2. Description of the Related Art
Certain types of panels, such as doors and windows, are positioned within openings of a wall and/or other structures using a frame. These panels may also open and close by pivoting relative to the frame. Alternatively, the one or more panel may slide relative to the frame. An issue associated with these types of panels is the integrity of the seals between the panels and the frame. In many instances, these seals are an insufficient barrier in preventing the transfer of such environmental elements as noise, weather, water, and insects from one side of the panel to the other side of the panel.
Attempts have been made to address these issues by using various types of weather stripping between the panels and frame. For example, the weather stripping may be strip of felt, foam, or a pile of flexible synthetic material. In many instances, however, this weather stripping fails to act as a sufficient seal between the panels and frame. Another issue prevalent associated with the seals between a frame and panel or between adjacent panels is that these seals can become disjoined. Either intentionally or unintentionally, the alignment between the frame and panel or between adjacent panels may be disturbed which can degrade the quality of the seal since, in many instances, the integrity of the seal relies upon these members having certain positional relationships relative to one another.
Another issue associated with the movement of one or more panels relative to the frame is structural integrity and/or security of the panels relative to the frame. While in certain circumstances, allowing the panel to move relative to the frame is desirable, in other circumstances, not allowing the panel to move relative to the frame is desirable for the purpose of preventing undesired access through the panel. Features for providing these separate functionalities, however, can be incompatible with one another, and the features employed to provide both functions often involve tradeoffs that reduce the effectiveness of both functions.
There is, therefore, also a need for a sealing system that effectively allows both a panel to move relative to the frame and also to selectively prevent movement of the panel relative to the frame. There is also a need for a sealing system that can be employed between a frame and panel that prevents the transfer from one side of the panel to the other side of the panel such environmental effects as noise, weather, water, heat/cold, and insects.

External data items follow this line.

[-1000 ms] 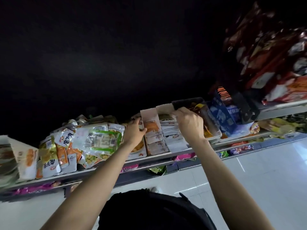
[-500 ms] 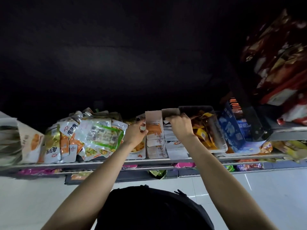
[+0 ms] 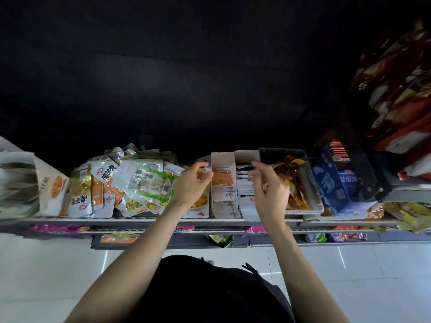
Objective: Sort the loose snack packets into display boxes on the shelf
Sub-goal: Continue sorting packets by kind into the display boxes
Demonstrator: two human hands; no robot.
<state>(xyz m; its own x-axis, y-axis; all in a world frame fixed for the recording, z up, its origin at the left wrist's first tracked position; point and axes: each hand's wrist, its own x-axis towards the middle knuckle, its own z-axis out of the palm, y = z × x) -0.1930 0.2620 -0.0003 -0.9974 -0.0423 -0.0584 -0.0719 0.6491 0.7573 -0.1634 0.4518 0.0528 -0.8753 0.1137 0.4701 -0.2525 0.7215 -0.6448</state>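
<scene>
Loose snack packets (image 3: 140,183) lie heaped on the shelf (image 3: 116,220) left of centre. To their right stand narrow cardboard display boxes: one with orange-and-white packets (image 3: 222,183) and one with white packets (image 3: 245,190). My left hand (image 3: 191,183) hovers at the left wall of the orange-packet box with loosely curled fingers, and I see nothing in it. Over the right edge of the white-packet box, my right hand (image 3: 271,190) has relaxed fingers just off the cardboard flap (image 3: 247,157) and holds nothing.
A dark plastic tray (image 3: 282,151) of yellow-brown packets sits right of the boxes, then a blue carton (image 3: 331,183). A white box (image 3: 46,183) stands at far left. Red bags (image 3: 396,89) hang at the upper right. Lower shelves hold pink packets (image 3: 58,228).
My right hand has let go of the cardboard flap and drawn back slightly. My left hand has come off the box wall. The view has shifted a little.
</scene>
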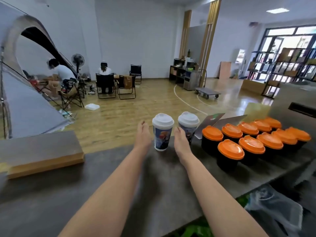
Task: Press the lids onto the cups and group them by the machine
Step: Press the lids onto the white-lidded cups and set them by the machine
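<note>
Tabletop (102, 177) far edge: 2 white-lidded cups (162, 132); left hand (142, 134), right hand (180, 138) flank left one, grip open, fingers straight.

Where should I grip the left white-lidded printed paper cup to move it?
Wrap the printed wall of the left white-lidded printed paper cup below the lid, coming from its left with the left hand. It stands upright and tapers downward, and the right hand crowds its other side.

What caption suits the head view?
Both hands, left and right, flank a white-lidded cup beside orange-lidded cups.

Head view, down (forward) over counter (153, 177)
</note>
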Tool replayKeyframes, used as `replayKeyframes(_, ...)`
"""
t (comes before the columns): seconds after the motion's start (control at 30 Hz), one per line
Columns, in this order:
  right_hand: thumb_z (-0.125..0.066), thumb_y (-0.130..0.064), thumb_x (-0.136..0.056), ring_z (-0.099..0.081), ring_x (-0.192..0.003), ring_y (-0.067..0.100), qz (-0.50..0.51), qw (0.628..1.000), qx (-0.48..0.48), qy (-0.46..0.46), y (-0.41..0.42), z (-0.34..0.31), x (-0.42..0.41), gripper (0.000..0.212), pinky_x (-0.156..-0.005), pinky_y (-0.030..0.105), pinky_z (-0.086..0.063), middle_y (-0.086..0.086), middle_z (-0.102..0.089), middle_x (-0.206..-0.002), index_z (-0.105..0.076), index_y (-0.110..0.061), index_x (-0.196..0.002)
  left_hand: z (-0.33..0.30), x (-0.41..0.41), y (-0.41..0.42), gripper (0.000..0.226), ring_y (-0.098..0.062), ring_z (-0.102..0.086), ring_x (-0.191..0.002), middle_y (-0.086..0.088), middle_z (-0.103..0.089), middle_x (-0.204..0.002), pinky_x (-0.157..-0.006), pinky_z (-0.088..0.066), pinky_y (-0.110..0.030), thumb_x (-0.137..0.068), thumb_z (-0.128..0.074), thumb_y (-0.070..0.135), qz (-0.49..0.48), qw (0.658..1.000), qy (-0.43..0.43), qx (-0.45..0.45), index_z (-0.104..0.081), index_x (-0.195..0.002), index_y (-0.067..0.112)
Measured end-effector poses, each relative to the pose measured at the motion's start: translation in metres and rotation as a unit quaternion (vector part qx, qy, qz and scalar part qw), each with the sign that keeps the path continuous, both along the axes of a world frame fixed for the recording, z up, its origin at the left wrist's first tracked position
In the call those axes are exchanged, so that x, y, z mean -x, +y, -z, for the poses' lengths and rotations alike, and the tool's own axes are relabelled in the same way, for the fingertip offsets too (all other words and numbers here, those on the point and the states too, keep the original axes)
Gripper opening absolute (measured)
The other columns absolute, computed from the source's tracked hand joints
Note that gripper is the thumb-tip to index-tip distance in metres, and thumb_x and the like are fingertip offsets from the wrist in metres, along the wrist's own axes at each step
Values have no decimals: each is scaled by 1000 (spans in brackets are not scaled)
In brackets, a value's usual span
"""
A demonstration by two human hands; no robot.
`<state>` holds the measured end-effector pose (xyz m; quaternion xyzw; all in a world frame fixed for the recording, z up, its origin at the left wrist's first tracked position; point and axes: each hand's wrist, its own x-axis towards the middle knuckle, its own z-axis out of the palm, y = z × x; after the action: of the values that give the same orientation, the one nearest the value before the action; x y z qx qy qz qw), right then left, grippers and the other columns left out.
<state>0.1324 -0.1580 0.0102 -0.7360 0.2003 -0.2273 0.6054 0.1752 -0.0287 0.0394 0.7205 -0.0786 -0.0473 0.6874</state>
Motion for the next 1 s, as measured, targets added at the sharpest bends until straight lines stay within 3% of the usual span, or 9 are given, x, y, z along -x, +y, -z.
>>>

BRIEF SUMMARY OF THE INVENTIONEmbodiments of the invention address deficiencies of the art with respect to effectively creating a seal between a panel and a frame. For example, a combined sealing system for connecting a first panel having a sash to a frame includes first, second, and third sealing systems. The first panel is within and movable relative to the frame, comprising: The first sealing system is configured to engage a first portion of the sash with a first portion of the frame. The second sealing system is configured to engage a second portion of the sash with a second portion of the frame. The third sealing system is configured to engage a meeting rail of the first panel with a meeting rail of a second panel within the frame. The first panel is movable between at least an open position and a completely closed position. Prior to the first panel being in the completely closed position, engagement of the first sealing system begins and drives engagement of at least one of the second and third sealing systems. In certain aspects, the combined sealing system is used with a single-hung window.
In certain aspects of the combined sealing system, a drive system is included that connects the first sealing system to at least one of the second sealing system and the third sealing system. The drive system transfers motion within the first sealing system to rotational motion within the third sealing system. The motion within the first sealing system is rotational, and the rotational motion within the first sealing system is about an axis within a plane defined by the first panel. Also, the rotational motion within the third sealing system is about an axis within a plane defined by the second panel, and the plane defined by the first panel is offset from the plane defined by the second panel. Additionally, the drive system includes a belt connected to both the first sealing system and the third sealing system.
In additional aspects of the combined sealing system, the drive system transfers motion within the first sealing system to motion along a single plane within the second sealing system. The drive system includes an actuator connected to both the first sealing system and third sealing system, and the motion within the first sealing system is transferred into linear motion of the actuator. Also, the drive system includes a rocker arm to transfer the linear motion of the actuator into the motion within the second sealing system.
In yet additional aspects of the combined sealing system, a lock is included, and activation of the lock prevents disengagement of at least one of the first, second, and third sealing systems. Also, upon activation, the lock directly arrests movement of a portion of the drive system.
Additional aspects of the invention will be set forth in part in the description which follows, and in part will be obvious from the description, or may be learned by practice of the invention. The aspects of the invention will be realized and attained by means of the elements and combinations particularly pointed out in the appended claims. It is to be understood that both the foregoing general description and the following detailed description are exemplary and explanatory only and are not restrictive of the invention, as claimed.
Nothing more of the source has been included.